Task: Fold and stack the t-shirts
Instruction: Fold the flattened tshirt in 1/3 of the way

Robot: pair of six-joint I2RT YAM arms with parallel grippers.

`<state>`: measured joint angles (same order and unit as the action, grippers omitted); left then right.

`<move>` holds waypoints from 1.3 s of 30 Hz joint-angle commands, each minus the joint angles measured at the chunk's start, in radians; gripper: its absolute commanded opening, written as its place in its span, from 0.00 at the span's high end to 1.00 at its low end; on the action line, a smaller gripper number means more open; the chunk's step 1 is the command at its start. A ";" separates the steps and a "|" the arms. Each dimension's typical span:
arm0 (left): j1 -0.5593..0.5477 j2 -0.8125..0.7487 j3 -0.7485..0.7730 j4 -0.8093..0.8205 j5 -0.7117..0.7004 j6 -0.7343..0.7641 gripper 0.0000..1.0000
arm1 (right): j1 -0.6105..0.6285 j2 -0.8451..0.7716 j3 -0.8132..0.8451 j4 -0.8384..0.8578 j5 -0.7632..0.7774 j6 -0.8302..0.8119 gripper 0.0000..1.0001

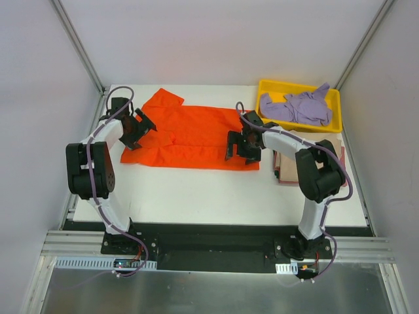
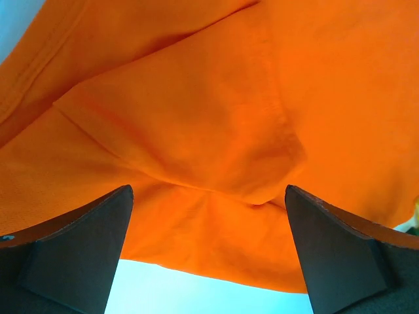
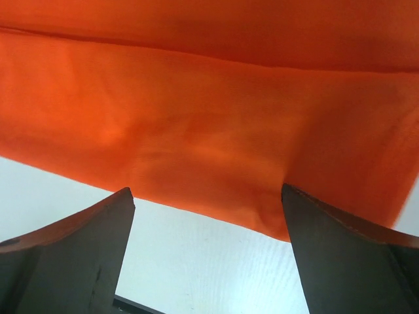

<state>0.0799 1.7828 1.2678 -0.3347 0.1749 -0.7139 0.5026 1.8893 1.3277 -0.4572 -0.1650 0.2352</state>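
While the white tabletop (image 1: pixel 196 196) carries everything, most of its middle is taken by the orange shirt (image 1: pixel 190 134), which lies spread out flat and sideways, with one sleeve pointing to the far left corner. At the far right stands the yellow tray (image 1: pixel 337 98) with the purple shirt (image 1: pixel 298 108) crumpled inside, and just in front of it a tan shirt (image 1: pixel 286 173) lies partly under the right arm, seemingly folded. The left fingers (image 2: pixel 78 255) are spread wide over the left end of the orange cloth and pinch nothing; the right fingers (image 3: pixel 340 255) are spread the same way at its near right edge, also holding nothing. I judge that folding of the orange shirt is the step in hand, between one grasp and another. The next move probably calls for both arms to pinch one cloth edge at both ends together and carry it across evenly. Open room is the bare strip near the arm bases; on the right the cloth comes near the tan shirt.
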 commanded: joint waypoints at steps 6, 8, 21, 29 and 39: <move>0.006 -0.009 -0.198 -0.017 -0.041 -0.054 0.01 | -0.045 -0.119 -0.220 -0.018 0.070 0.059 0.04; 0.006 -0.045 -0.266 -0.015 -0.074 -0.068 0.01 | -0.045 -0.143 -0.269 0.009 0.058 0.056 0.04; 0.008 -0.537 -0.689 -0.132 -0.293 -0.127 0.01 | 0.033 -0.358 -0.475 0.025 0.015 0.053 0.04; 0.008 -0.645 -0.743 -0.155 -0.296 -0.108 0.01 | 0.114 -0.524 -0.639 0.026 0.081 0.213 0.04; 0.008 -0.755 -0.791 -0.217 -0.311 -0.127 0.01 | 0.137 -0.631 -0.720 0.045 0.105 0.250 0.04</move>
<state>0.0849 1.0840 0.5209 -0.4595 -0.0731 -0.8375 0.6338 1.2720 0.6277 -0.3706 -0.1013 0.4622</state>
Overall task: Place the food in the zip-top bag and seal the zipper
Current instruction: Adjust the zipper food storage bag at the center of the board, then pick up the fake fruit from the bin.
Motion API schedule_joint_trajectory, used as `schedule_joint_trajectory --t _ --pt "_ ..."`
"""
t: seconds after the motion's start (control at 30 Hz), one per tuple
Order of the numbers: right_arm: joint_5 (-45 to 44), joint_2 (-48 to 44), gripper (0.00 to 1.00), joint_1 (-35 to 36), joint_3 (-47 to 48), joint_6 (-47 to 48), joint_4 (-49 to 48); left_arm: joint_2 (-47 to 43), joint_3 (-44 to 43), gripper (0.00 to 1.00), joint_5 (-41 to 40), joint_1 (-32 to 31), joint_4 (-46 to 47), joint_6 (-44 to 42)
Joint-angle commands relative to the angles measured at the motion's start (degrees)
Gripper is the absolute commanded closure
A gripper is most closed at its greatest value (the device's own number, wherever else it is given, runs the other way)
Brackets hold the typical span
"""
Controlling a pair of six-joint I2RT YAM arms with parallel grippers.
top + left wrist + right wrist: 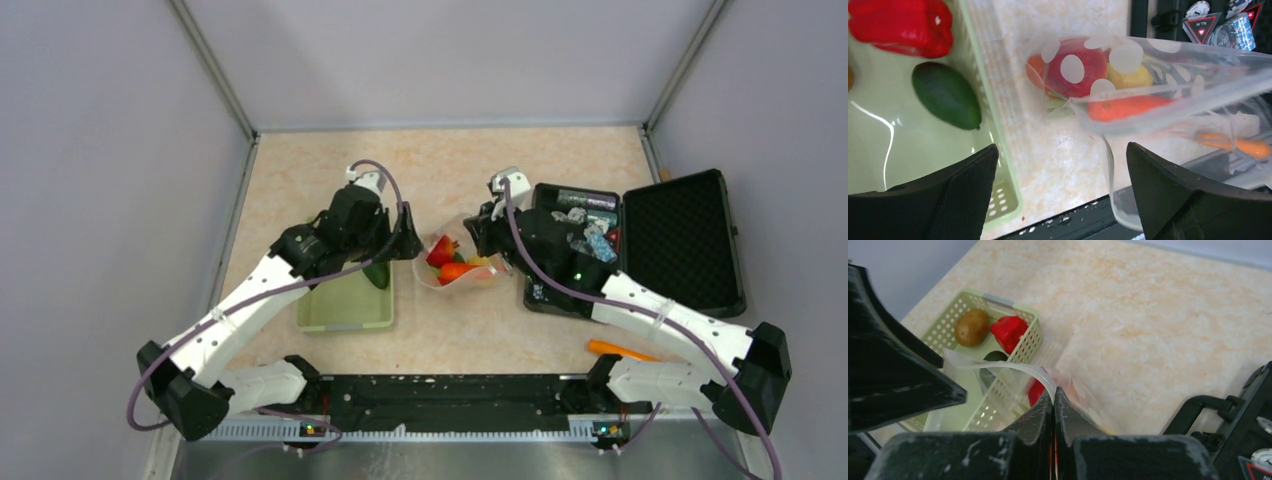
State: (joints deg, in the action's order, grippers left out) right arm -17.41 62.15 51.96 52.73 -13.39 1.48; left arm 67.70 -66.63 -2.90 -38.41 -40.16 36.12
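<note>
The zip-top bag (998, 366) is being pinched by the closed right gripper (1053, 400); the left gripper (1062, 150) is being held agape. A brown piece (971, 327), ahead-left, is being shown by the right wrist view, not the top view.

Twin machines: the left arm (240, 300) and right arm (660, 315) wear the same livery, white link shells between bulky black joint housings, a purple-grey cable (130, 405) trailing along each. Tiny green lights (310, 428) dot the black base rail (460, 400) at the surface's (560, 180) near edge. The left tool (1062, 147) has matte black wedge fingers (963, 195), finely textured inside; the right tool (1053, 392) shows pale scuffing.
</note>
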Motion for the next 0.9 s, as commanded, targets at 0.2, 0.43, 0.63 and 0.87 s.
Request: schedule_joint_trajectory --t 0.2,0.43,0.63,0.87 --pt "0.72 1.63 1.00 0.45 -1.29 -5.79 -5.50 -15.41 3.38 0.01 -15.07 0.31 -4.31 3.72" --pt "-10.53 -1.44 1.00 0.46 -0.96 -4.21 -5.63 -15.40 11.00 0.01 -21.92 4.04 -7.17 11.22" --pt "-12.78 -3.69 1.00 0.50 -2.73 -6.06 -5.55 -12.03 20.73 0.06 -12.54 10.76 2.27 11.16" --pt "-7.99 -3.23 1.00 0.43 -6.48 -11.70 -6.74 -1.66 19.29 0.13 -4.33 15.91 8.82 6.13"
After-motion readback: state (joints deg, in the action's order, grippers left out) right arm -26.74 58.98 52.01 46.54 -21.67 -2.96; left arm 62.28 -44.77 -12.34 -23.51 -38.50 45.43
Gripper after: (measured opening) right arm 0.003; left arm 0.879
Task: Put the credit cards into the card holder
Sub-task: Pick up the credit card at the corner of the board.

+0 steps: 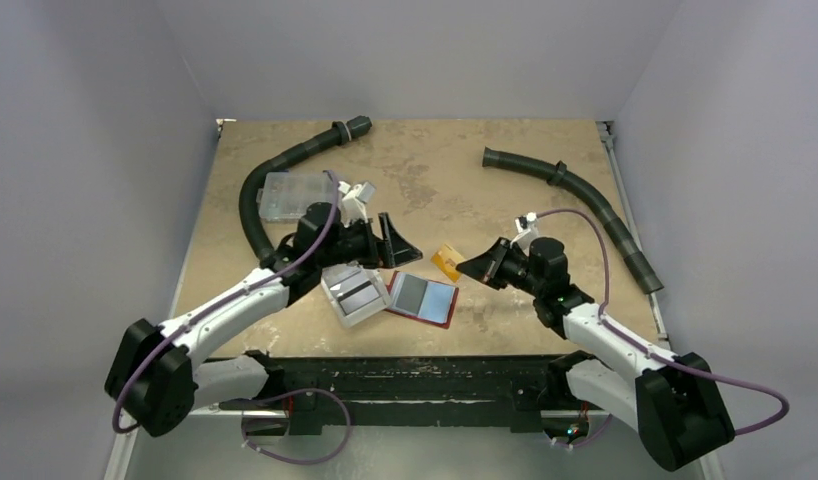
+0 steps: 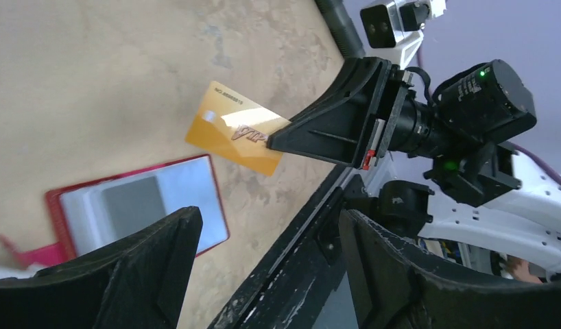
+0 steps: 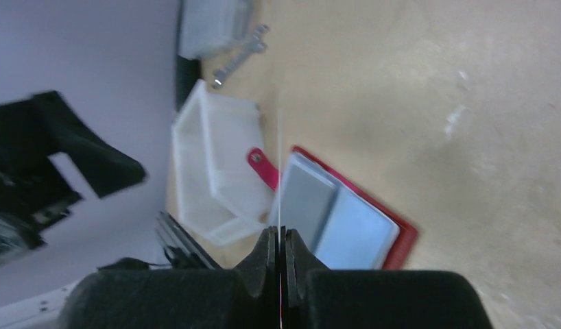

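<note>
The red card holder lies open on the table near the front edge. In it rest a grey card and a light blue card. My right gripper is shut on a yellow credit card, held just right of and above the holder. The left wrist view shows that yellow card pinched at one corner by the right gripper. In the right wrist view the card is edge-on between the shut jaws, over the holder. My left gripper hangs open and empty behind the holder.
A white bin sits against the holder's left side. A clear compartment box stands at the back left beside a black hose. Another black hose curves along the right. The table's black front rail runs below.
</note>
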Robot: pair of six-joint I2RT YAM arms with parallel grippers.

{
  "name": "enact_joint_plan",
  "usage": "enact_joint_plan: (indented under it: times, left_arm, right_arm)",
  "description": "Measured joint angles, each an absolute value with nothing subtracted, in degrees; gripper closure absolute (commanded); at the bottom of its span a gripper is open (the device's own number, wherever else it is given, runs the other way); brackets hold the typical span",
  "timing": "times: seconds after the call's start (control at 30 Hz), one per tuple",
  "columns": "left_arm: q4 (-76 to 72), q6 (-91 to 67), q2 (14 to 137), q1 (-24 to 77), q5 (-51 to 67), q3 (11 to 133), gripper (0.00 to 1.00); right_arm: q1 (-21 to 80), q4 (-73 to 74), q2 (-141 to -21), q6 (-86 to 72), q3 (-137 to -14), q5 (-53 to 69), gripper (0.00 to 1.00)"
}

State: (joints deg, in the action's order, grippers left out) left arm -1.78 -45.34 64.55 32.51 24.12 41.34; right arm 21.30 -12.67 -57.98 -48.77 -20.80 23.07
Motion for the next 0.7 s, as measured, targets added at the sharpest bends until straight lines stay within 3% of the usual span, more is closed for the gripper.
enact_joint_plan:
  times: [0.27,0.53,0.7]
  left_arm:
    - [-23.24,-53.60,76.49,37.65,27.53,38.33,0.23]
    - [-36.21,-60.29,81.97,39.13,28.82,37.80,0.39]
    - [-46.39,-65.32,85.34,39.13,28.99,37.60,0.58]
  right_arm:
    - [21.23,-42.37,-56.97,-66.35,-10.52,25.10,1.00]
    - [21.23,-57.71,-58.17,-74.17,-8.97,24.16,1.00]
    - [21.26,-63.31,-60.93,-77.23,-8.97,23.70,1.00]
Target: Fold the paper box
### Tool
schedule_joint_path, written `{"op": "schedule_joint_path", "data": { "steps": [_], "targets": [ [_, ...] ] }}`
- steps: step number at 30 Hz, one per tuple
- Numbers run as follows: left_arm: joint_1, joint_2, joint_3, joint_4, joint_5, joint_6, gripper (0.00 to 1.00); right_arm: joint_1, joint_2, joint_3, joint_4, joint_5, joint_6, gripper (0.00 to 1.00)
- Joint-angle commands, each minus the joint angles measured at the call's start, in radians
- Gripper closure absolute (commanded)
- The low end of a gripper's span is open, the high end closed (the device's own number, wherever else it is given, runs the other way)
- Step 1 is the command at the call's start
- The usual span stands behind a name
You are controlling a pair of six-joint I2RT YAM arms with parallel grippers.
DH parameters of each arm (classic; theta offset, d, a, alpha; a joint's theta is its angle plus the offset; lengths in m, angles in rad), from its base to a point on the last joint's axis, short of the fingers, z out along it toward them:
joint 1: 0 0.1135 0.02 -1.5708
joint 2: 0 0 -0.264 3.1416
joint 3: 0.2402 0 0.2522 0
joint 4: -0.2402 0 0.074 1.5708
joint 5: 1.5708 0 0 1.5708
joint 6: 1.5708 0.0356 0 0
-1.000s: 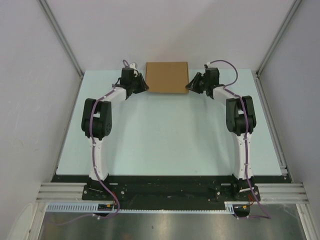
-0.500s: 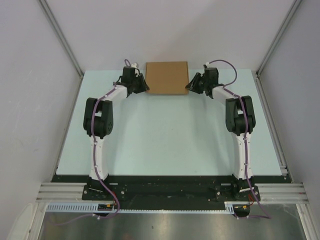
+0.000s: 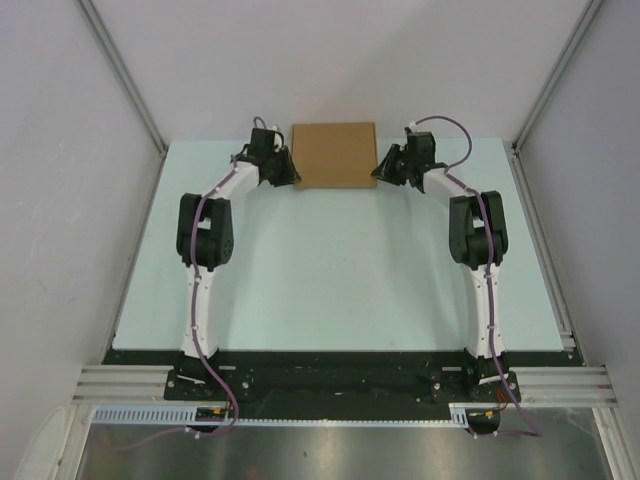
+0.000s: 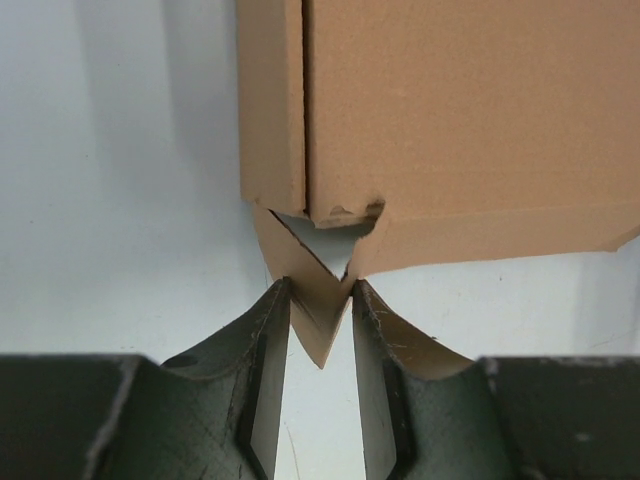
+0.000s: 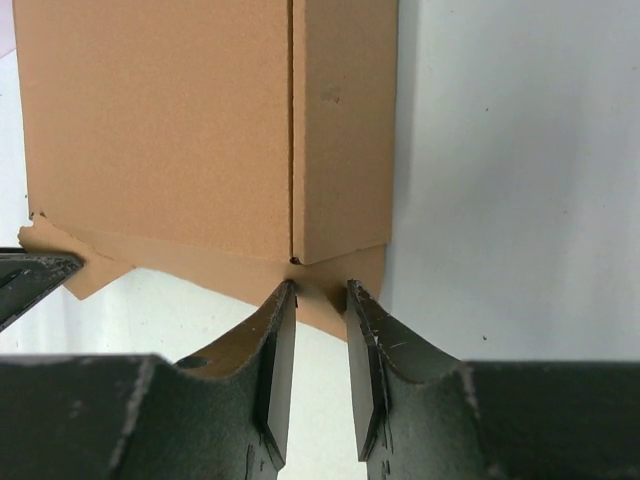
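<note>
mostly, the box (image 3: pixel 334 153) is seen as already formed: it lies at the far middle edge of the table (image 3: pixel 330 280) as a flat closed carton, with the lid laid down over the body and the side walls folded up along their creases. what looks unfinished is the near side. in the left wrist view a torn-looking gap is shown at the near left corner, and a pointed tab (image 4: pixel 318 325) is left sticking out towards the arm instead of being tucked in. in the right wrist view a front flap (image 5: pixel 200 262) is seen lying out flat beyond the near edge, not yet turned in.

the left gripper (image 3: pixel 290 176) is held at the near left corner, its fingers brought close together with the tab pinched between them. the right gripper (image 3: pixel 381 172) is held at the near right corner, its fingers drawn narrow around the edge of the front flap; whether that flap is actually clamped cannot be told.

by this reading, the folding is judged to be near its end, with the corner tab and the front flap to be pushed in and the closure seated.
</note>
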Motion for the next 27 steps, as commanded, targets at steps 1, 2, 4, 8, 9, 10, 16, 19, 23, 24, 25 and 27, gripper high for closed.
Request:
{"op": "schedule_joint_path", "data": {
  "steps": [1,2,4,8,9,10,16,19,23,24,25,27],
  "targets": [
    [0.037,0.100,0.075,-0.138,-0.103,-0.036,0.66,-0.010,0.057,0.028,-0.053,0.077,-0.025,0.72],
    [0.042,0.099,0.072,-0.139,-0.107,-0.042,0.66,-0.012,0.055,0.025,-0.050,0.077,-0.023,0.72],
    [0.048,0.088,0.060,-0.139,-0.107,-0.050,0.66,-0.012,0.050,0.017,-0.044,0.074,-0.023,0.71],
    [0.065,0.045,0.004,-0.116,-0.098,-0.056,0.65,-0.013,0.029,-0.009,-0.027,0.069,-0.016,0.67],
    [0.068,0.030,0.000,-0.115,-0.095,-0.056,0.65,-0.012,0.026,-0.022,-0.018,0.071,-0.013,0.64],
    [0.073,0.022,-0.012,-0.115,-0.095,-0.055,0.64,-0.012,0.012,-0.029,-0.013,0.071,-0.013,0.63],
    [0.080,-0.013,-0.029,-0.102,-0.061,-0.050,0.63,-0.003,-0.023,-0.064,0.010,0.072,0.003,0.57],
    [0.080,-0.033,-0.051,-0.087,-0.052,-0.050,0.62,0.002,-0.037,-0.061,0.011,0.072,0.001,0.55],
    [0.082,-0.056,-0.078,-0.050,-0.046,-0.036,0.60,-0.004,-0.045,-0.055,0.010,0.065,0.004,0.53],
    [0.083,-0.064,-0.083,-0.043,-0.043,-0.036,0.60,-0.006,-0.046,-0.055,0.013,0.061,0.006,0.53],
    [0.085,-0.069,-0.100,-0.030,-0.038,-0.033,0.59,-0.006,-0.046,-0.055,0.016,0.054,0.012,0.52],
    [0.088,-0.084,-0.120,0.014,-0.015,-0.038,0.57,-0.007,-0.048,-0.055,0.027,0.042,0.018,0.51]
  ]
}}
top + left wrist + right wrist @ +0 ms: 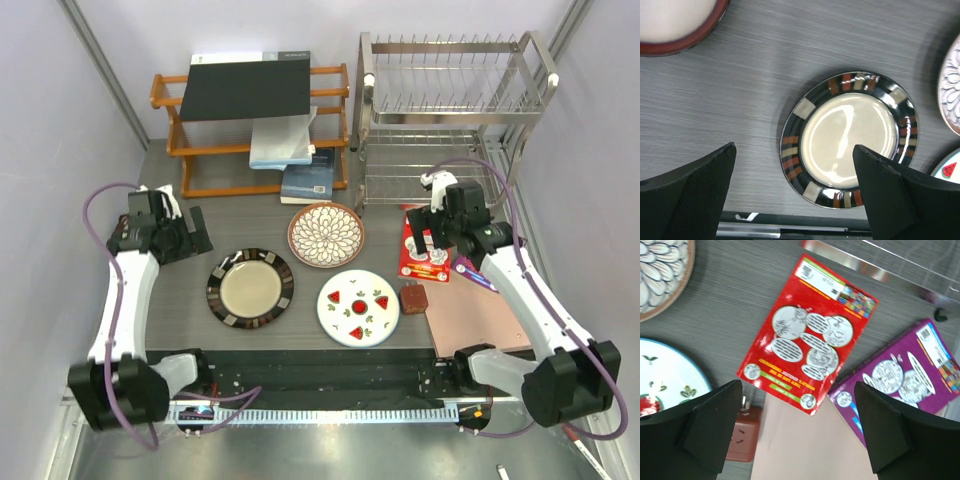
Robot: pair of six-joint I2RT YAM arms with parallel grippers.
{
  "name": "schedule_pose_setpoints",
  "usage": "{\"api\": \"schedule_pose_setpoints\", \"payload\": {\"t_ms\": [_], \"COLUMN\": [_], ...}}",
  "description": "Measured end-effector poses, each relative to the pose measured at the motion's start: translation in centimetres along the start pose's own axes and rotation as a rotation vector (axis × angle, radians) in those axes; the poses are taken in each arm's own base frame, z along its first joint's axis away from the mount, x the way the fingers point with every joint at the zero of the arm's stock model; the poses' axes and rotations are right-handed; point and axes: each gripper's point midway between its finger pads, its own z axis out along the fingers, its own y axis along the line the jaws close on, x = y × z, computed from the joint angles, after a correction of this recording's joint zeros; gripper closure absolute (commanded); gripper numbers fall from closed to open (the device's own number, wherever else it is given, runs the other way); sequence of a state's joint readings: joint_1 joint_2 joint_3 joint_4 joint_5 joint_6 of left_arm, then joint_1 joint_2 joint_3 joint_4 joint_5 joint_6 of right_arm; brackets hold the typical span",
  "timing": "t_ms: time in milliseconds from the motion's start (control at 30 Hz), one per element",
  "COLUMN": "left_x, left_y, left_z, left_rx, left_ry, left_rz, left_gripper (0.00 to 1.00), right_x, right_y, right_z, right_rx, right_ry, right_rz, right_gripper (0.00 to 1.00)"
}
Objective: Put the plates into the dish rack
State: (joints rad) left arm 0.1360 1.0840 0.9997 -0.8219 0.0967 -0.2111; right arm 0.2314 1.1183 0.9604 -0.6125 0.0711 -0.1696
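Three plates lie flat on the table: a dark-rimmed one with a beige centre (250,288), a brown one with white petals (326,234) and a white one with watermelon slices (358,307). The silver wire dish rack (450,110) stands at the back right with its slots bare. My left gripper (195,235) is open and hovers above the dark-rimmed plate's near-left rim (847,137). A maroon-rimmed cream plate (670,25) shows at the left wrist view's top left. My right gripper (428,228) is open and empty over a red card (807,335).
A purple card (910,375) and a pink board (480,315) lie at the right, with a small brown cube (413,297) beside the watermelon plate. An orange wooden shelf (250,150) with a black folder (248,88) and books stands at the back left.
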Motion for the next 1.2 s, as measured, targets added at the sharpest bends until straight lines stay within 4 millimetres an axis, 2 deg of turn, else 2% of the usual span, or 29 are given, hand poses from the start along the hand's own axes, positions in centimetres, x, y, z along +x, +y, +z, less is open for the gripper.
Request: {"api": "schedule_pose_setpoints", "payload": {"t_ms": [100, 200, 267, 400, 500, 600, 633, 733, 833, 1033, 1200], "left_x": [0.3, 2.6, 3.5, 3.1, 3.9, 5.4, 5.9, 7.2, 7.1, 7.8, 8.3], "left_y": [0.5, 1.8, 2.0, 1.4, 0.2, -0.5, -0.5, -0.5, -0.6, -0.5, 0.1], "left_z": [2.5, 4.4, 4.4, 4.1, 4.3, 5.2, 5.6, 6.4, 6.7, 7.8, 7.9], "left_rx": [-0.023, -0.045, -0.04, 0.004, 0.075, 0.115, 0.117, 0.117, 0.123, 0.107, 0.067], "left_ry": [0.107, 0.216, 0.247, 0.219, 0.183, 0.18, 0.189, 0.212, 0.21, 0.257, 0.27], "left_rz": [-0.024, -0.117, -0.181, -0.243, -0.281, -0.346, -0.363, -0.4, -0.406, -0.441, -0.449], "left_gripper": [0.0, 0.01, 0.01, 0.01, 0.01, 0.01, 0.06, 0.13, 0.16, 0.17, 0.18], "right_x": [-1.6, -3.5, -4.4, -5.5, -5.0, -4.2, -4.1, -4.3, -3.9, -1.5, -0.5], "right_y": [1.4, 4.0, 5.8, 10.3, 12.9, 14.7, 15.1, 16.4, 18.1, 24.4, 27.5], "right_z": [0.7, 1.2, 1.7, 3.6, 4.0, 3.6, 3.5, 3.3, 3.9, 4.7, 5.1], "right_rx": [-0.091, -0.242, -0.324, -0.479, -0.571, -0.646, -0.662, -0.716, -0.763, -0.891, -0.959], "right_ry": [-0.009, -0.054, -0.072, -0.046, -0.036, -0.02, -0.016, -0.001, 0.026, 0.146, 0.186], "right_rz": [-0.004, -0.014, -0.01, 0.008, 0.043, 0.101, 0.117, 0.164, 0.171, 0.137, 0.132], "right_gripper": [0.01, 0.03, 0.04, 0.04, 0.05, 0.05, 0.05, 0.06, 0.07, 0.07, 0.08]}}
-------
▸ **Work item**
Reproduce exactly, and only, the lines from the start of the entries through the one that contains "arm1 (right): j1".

▸ **Task response**
Task: Fold and stack the t-shirts
Instruction: Fold the flattened tshirt in 1/3 of the way

Robot: pair of six-joint I2RT YAM arms with parallel grippers.

`<state>`: measured joint angles (same order and unit as the action, grippers omitted); left then right.

`<move>` holds waypoints from 1.3 s of 30 Hz joint-angle commands, each minus the joint angles measured at the chunk's start, in radians; gripper: its absolute commanded opening, written as its place in its span, from 0.00 at the span's high end to 1.00 at its low end; on the action line, a smaller gripper number means more open; the chunk's step 1 is the command at its start. A ";" separates the steps and a "|" the arms. Each dimension's typical span:
arm0 (left): j1 -0.5593..0.5477 j2 -0.8125..0.7487 j3 -0.7485..0.7730 j4 -0.8093..0.8205 j5 -0.7117..0.7004 j6 -0.7343..0.7641 gripper 0.0000..1.0000
arm1 (right): j1 -0.6105..0.6285 j2 -0.8451..0.7716 j3 -0.8132..0.8451 j4 -0.8384..0.8578 j5 -0.7632..0.7774 j6 -0.8302..0.8119 gripper 0.0000..1.0001

The response to the exercise has been completed.